- _Try it_
Output only how many lines below contain "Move".

━━━ Excerpted data

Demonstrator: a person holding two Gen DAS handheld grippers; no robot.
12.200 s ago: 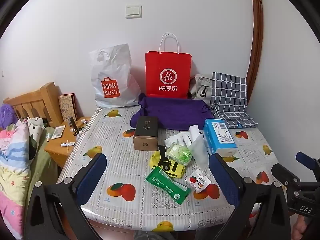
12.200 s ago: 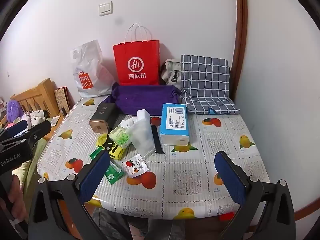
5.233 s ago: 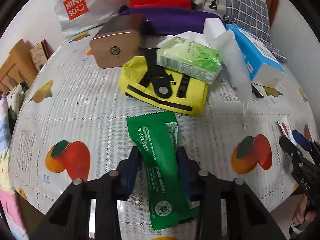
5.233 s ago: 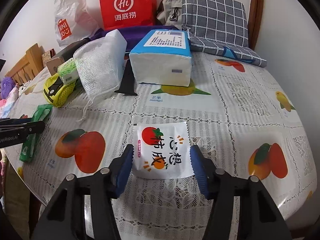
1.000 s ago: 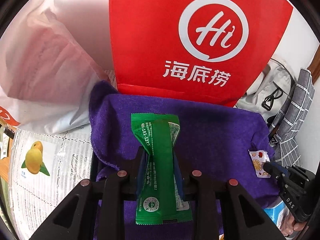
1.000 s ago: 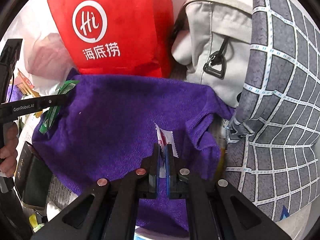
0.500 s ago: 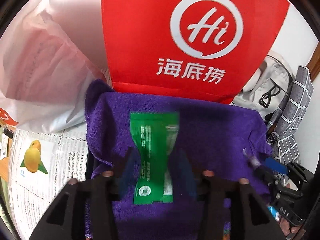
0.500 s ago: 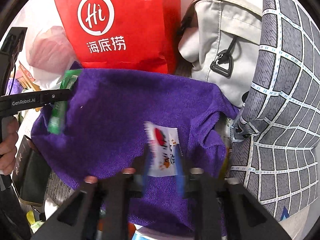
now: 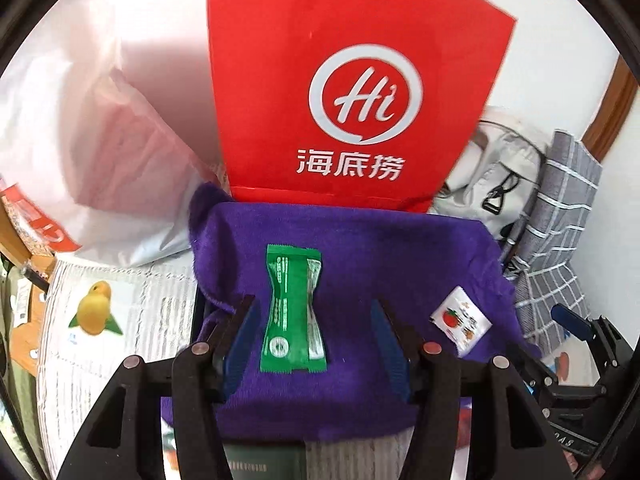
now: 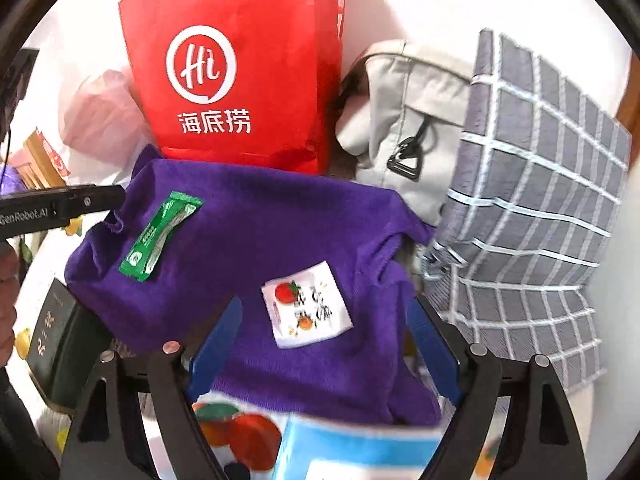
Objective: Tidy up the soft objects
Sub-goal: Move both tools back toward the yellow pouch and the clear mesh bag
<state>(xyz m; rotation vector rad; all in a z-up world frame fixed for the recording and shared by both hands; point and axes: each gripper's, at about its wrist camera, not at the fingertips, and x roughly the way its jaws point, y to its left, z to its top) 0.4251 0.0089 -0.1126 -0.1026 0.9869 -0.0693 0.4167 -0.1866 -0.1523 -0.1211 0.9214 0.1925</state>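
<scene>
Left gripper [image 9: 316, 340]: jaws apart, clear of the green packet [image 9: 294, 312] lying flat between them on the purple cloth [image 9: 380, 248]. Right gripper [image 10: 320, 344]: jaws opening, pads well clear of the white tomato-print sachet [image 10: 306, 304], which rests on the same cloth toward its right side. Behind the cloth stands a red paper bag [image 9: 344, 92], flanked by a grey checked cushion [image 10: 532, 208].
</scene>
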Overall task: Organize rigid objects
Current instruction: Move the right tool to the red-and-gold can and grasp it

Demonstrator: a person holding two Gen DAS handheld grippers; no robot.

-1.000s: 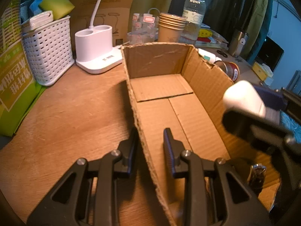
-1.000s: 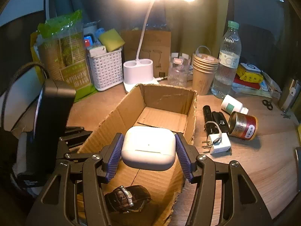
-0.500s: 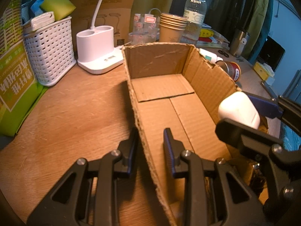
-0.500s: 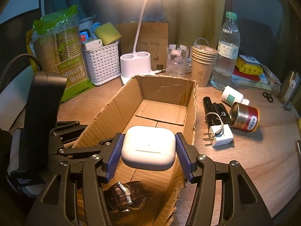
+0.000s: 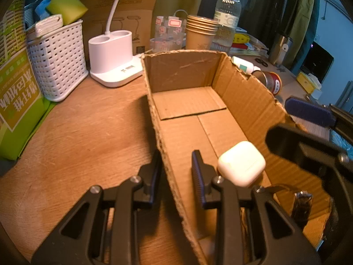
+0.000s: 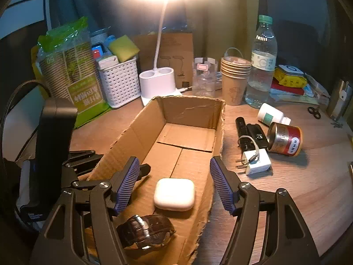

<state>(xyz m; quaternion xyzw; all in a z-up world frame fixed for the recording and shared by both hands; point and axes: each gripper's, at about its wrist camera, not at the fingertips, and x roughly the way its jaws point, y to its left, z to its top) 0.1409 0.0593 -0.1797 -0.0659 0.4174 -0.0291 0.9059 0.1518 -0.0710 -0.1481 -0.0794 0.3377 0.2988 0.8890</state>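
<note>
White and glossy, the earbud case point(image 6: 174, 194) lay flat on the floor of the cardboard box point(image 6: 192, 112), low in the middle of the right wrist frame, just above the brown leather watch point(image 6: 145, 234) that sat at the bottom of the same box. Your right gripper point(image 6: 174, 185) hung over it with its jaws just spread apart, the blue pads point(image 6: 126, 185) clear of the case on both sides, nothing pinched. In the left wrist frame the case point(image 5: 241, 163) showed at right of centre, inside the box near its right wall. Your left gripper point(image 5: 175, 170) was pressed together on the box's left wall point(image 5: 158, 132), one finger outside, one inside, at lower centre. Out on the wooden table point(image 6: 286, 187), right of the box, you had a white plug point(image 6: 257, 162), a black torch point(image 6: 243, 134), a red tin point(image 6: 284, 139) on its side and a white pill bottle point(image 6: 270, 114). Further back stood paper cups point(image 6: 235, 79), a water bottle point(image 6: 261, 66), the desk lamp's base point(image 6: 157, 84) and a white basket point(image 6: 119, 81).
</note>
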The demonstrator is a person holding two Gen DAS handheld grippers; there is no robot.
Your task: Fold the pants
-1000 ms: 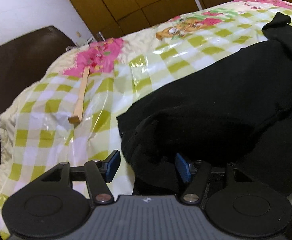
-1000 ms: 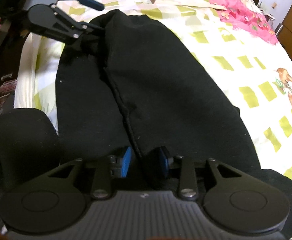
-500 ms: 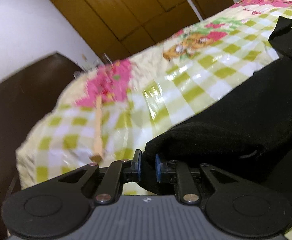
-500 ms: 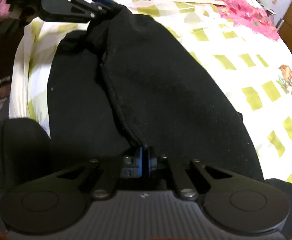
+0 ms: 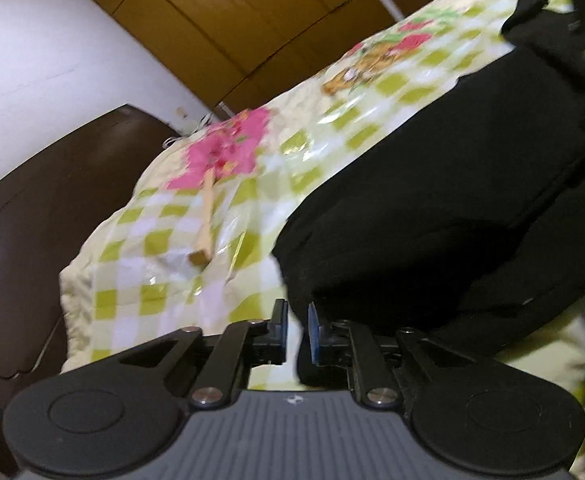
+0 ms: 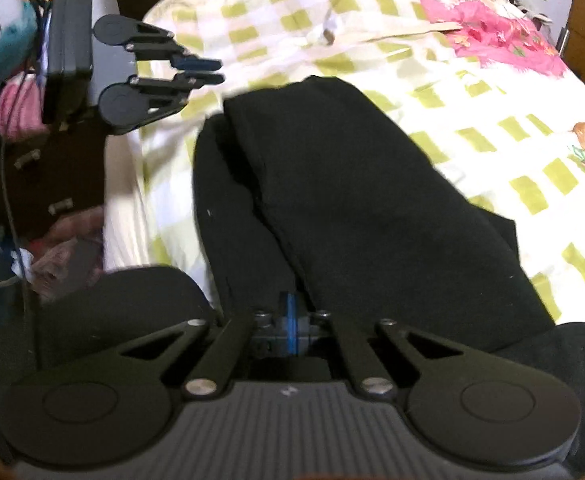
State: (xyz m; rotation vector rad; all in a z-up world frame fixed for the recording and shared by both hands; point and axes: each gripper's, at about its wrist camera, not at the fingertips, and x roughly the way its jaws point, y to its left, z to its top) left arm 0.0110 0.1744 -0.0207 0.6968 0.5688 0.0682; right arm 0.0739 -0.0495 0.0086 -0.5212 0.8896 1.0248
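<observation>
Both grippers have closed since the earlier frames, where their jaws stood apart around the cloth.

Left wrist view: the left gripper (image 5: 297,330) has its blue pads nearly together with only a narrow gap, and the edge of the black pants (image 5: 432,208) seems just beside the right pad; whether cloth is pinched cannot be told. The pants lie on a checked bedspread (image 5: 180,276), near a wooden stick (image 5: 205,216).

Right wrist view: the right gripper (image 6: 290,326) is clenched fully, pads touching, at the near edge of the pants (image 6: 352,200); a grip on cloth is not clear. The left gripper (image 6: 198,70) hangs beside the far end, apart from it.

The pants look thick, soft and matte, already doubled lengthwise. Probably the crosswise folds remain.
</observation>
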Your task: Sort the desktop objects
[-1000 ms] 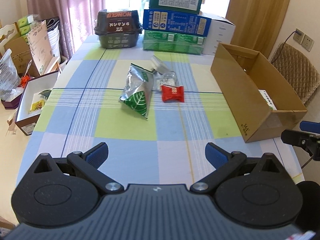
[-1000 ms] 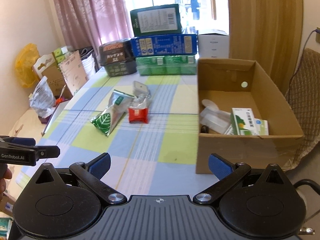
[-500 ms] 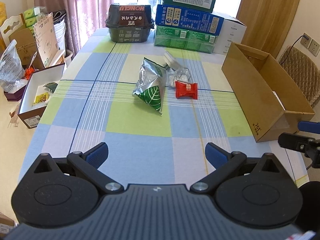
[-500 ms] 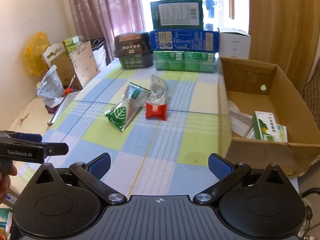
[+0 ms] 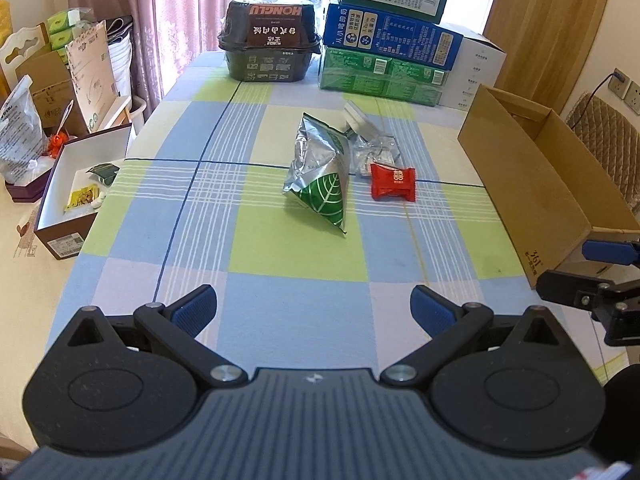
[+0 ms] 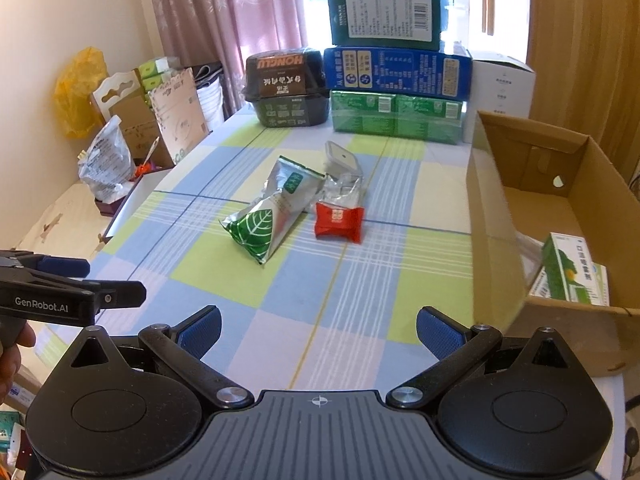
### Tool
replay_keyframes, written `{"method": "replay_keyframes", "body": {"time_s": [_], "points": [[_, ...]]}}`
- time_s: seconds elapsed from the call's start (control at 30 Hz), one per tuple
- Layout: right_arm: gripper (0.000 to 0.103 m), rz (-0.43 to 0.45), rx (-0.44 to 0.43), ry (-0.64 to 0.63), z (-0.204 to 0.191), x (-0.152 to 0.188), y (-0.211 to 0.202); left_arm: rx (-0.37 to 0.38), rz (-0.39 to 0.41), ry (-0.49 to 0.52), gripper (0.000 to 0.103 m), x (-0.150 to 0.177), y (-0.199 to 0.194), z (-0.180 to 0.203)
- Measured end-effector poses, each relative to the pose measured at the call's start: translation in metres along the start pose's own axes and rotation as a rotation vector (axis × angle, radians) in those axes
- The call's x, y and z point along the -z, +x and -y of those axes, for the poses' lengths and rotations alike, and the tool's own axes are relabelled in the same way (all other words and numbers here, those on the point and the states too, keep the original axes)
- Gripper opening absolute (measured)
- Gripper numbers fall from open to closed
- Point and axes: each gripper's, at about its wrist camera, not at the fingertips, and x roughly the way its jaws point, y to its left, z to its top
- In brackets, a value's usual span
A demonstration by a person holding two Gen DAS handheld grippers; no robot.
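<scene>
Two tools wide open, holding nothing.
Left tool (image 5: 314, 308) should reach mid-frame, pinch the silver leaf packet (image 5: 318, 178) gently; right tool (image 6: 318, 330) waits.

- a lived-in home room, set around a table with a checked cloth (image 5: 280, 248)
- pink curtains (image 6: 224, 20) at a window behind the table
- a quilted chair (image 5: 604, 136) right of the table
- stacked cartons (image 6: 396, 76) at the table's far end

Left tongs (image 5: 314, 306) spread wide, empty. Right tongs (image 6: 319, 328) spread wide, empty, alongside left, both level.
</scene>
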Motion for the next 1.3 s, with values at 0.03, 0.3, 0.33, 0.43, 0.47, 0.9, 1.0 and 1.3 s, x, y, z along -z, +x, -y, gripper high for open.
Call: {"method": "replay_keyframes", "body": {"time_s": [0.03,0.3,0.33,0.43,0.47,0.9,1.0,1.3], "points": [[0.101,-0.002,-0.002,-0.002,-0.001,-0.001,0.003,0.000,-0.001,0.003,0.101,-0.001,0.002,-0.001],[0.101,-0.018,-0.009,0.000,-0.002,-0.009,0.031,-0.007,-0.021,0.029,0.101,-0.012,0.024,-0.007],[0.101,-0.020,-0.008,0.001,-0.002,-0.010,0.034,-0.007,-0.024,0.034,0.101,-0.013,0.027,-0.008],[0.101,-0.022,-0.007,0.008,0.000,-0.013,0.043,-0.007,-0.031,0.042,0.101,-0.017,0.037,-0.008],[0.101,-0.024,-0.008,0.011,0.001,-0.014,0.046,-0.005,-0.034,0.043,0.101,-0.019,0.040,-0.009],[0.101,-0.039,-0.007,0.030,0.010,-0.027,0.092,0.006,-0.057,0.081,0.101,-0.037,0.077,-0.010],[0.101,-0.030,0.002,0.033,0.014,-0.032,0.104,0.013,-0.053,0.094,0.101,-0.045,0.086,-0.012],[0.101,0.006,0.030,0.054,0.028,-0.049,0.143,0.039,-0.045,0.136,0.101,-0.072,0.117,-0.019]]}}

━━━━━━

- _Written answer_
2